Investigator: What's her name?

Girl: Mai.

A few minutes later, she brings out this girl, another virgin.

Interpreter: She never do nothing.

She's 15 years old, and she looks paralyzed with fear.

Our crew was there with hidden cameras.

All this comes as no secret to the Cambodian government. Mu Soc Hua served as Cambodia’s Minister of Women's Affairs.

Chris Hansen: Cambodia has a lot of problems. Where do you rank the child sex trade?  
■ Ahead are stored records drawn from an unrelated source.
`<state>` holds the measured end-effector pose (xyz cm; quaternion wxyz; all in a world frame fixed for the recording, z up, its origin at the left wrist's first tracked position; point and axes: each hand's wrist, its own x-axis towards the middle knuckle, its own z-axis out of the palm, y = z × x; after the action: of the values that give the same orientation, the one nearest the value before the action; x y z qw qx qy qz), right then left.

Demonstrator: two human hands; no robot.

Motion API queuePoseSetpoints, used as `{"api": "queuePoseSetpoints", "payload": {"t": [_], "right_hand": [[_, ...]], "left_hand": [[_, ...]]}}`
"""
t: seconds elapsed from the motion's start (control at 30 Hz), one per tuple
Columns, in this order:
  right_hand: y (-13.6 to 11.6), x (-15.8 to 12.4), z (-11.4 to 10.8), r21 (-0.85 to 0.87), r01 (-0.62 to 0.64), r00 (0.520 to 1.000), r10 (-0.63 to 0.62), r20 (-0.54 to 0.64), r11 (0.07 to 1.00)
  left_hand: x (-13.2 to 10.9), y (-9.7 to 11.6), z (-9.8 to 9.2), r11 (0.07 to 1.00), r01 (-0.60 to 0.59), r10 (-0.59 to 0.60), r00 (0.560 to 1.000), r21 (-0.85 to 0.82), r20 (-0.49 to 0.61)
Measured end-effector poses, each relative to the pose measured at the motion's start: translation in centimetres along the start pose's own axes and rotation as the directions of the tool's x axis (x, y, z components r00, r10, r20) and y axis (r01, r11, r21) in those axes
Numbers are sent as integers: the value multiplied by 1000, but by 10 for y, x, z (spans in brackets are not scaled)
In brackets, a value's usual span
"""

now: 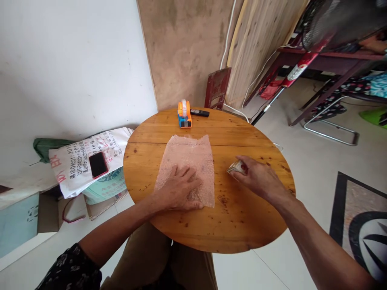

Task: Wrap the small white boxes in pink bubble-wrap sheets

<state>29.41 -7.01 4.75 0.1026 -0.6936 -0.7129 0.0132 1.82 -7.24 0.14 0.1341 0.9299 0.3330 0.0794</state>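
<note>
A pink sheet of bubble wrap [187, 161] lies flat in the middle of a round wooden table [242, 217]. My left hand [178, 189] rests palm down on the sheet's near part, fingers stretched out. My right hand [256, 177] is to the right of the sheet, fingers closed round a small pale, glassy object [236, 167] that sits on the tabletop. Most of that object is hidden by my fingers.
An orange and blue tape dispenser [184, 114] and a black remote-like bar [200, 113] sit at the table's far edge. Left of the table, a phone [98, 164] lies on printed sacks [81, 161]. A dark red chair [217, 86] stands behind; a fan [329, 20] and bench stand at right.
</note>
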Motion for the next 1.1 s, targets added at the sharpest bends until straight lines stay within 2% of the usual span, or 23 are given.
{"api": "queuePoseSetpoints", "payload": {"t": [0.07, 0.17, 0.27, 0.33, 0.47, 0.6, 0.7, 0.83, 1.1], "right_hand": [[-17, -2, -13, 160, 42, 993, -24, -115, 986], [-57, 0, -25, 336, 238, 961, -170, -220, 911], [-92, 14, -20, 375, 394, 919, -358, -164, 839], [-103, 26, -9, 369, 401, 916, -380, -131, 838], [-103, 43, 17, 348, 365, 922, -386, -9, 864], [-98, 44, 39, 352, 407, 881, -464, 93, 843], [-90, 40, 48, 416, 423, 866, -494, 74, 805], [-75, 37, 50, 480, 387, 882, -468, 57, 787], [-81, 36, 48, 374, 384, 908, -418, 11, 844]], "left_hand": [[3, -2, 4, 1000, -16, 16, 1000, 6, -17], [8, -4, 7, 1000, -30, 30, 999, 1, -43], [4, -7, -1, 997, -70, 69, 997, -37, -40], [-5, -12, -8, 993, -93, 88, 994, -71, -69], [-25, -34, -17, 994, 44, -68, 966, -100, -249], [-27, -50, -8, 992, 104, -121, 948, -72, -295], [-23, -51, 0, 991, 105, -126, 928, -79, -352], [-23, -49, 4, 990, 99, -131, 914, -101, -384], [-24, -48, 2, 986, 119, -153, 920, -115, -360]]}}
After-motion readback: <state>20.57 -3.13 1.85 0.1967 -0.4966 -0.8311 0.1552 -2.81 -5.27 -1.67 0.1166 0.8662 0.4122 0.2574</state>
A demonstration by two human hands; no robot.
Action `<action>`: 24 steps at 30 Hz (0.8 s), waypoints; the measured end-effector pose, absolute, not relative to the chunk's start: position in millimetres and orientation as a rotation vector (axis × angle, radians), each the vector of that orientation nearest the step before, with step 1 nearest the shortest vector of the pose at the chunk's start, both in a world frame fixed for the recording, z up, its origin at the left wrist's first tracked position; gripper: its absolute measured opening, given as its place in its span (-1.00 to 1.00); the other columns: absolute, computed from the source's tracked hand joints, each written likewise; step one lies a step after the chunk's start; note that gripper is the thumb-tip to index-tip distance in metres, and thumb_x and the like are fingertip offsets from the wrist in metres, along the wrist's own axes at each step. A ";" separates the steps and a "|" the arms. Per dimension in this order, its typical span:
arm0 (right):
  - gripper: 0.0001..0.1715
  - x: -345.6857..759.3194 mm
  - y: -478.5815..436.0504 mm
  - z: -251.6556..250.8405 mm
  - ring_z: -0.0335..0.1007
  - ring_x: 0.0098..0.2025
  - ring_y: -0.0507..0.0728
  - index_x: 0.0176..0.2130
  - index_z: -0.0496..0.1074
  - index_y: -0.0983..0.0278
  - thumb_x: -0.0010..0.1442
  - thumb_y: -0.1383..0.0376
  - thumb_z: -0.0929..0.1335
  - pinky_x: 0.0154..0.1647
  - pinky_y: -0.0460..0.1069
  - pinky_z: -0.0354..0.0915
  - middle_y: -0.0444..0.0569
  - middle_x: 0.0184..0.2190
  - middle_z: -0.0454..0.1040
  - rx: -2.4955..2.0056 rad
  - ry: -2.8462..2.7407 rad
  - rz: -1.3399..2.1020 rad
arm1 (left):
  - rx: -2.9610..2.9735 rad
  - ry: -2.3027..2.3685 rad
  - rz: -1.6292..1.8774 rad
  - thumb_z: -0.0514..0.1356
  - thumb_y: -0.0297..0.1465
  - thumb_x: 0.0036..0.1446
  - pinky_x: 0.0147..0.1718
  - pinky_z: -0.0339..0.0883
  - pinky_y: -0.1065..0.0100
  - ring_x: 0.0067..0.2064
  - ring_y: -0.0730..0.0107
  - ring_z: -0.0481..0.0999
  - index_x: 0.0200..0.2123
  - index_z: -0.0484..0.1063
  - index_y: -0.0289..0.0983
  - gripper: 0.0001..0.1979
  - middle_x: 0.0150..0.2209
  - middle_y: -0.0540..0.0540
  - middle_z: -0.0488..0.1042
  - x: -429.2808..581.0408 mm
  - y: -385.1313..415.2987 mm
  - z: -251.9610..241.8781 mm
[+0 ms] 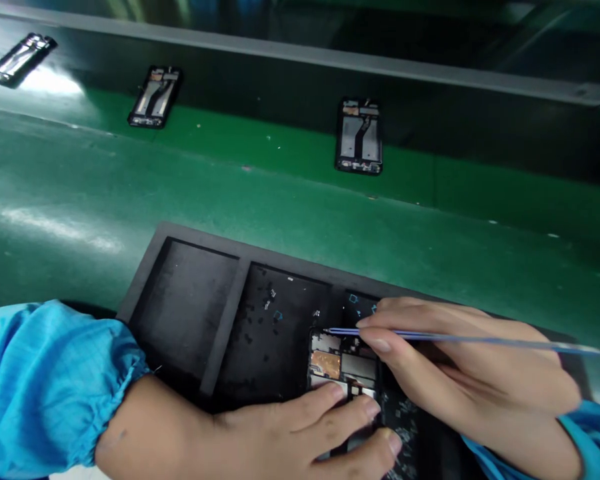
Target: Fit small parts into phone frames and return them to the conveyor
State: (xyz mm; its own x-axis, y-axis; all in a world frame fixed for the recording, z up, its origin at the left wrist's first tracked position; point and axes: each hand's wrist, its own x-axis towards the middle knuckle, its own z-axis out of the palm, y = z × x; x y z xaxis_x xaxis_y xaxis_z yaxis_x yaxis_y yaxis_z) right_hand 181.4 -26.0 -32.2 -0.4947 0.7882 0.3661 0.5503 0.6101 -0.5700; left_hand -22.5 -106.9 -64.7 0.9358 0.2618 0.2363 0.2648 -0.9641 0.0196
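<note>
An opened phone (326, 364) lies in the black tray's middle part, its inner metal plates and a copper-coloured patch showing. Across its lower half rest the fingers of my left hand (325, 427), holding it down; the thumb is not visible. My right hand (445, 360) pinches slim blue tweezers (460, 339) between thumb and fingers. Their tips reach the phone's top left edge. Whether the tips hold anything is too small to tell.
The black divided tray (225, 327) has small bits of film and specks scattered in it. Behind it, on a green surface (230, 180), lie more opened phones: one at right (360, 137), one at centre left (156, 97), one at far left (21, 59). A grey rail (300, 50) runs along the back.
</note>
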 end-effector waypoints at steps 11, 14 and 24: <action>-0.83 183.5 -26.7 -33.4 0.55 -0.54 0.10 -0.32 0.42 0.14 0.35 0.35 0.36 -0.50 -0.03 0.45 -0.15 -0.50 0.60 -1.043 -2.280 0.475 | -3.070 -0.437 -0.384 0.00 -0.33 0.39 0.26 0.26 0.19 0.30 0.16 0.36 0.11 0.51 0.02 -0.63 0.31 0.07 0.33 -22.7 -107.1 -65.3; -0.85 184.1 -24.4 -32.6 0.55 -0.54 0.09 -0.30 0.41 0.16 0.38 0.31 0.35 -0.49 -0.04 0.45 -0.13 -0.50 0.60 -1.028 -2.314 0.458 | -3.075 -0.443 -0.380 0.00 -0.33 0.39 0.26 0.26 0.19 0.31 0.17 0.35 0.11 0.50 0.03 -0.63 0.31 0.07 0.33 -23.0 -107.6 -65.4; -0.87 184.6 -21.2 -33.7 0.52 -0.40 0.09 -0.16 0.51 0.22 0.28 0.41 0.42 -0.45 -0.02 0.44 -0.05 -0.38 0.57 -0.992 -2.042 0.718 | -3.069 -0.451 -0.377 -0.01 -0.37 0.40 0.26 0.26 0.23 0.31 0.20 0.35 0.19 0.45 -0.05 -0.60 0.32 0.06 0.32 -24.1 -106.8 -63.7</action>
Mu Soc Hua: I rank sexual trade, sexual exploitation of our children on the top of my list.

Chris Hansen: Is there any way to even attach a number to this to say how many children?      

Mu Soc Hua: Around 30,000.

Chris Hansen: 30,000.

Mu Soc Hua: Yes.

Chris Hansen: That's a staggering number.

Mu Soc Hua: Yes. Yes.

The problem is driven by Cambodia’s extreme poverty.

Interpreter: Virgin.

Some parents are so desperate that they sell their own children into slavery.

It’s happening all over Cambodia, but there’s one place that is notorious, a run down village on the outskirts of Phnom Penh. Any taxi driver can tell you it's the place to go if you're looking for the youngest girls.

Dateline: Young, young girl?

Driver: Oh, young girls, uh, the 11 Kilometer.

Dateline: Uh-huh. What's the name of that place?

Driver: Uh, Svay Pak.

Svay Pak is a 20-minute drive and we're on a dirt road dotted with cafes and gated storefronts. 

Bob Mosier: Stop right here.

It takes just a second for a pimp to approach.

Bob Mosier: Hey man.

Man: Hello.

Dateline: Hi. How you?

Everyone in Svay Pak assumes we are here for sex. When we sit down at one of the cafes, we're greeted by a young hustler named Po.

Po: New girls, too much for you.

Bob Mosier: Too much?

Po: Girls. Too much girls, too much.

He's only 15, but already a real operator. He tells us he's grown up in the village and introduces his mother, who knows exactly what he's up to and takes a cut of the money he brings in.

Po: Okay. You give me, I give Mama.

Po says he can get us girls who are even younger than the ones we saw at that brothel in the city. And despite all we've seen, we're stunned at just how young he says they are.

Po: 8, 8.

8-year olds. It's hard to believe. He tells us to come see for ourselves.

Along with a human rights investigator, we follow Po through some alleys into a ramshackle house.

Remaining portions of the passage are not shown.